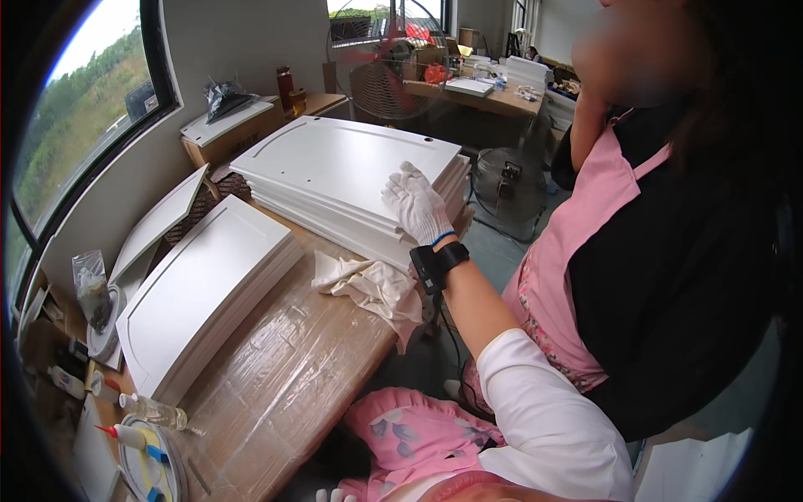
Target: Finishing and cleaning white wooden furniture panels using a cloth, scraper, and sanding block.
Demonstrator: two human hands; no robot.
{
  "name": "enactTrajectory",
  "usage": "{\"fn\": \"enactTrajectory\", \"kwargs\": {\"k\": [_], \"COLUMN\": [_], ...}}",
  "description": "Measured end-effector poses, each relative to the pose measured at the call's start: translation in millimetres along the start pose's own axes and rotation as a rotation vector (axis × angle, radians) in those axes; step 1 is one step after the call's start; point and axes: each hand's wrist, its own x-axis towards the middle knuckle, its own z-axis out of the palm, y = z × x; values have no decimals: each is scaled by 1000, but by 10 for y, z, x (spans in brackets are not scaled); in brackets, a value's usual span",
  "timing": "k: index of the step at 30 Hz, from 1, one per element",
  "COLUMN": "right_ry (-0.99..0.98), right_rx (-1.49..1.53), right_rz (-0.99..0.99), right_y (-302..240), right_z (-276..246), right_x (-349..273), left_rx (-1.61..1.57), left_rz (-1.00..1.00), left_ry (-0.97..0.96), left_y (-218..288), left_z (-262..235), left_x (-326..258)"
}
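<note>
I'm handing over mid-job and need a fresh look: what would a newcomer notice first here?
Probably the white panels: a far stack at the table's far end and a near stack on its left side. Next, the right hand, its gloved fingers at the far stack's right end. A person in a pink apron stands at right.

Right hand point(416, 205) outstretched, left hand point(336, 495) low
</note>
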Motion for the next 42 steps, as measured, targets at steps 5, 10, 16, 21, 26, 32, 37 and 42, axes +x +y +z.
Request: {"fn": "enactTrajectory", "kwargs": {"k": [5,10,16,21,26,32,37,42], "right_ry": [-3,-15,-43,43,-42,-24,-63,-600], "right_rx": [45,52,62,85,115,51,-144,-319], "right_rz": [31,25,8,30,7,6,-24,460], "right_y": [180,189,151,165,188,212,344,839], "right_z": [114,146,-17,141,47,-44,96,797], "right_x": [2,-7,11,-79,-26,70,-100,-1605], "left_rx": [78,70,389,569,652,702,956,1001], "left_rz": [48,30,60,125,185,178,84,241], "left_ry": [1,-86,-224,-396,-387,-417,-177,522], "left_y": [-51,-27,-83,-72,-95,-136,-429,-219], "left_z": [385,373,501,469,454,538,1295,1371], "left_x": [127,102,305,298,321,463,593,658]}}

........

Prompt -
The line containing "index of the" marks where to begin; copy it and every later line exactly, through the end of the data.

Your solution -
  "timing": "k: index of the step at 30 Hz, from 1, one per element",
  "COLUMN": "right_ry (-0.99..0.98), right_rx (-1.49..1.53), right_rz (-0.99..0.99), right_y (-302..240), right_z (-276..246), right_x (-349..273), left_rx (-1.61..1.57), left_rz (-1.00..1.00), left_ry (-0.97..0.96), left_y (-218..288), left_z (-262..235), left_x (-326..258)"
}
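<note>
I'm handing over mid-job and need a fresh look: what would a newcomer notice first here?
Probably the white panels: a far stack at the table's far end and a near stack on its left side. Next, the right hand, its gloved fingers at the far stack's right end. A person in a pink apron stands at right.

Right hand point(416, 205) outstretched, left hand point(336, 495) low
</note>
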Motion for the next 42 steps, as measured, targets at steps 5, 10, 16, 21, 26, 32, 37 and 42, axes +x +y +z.
Request: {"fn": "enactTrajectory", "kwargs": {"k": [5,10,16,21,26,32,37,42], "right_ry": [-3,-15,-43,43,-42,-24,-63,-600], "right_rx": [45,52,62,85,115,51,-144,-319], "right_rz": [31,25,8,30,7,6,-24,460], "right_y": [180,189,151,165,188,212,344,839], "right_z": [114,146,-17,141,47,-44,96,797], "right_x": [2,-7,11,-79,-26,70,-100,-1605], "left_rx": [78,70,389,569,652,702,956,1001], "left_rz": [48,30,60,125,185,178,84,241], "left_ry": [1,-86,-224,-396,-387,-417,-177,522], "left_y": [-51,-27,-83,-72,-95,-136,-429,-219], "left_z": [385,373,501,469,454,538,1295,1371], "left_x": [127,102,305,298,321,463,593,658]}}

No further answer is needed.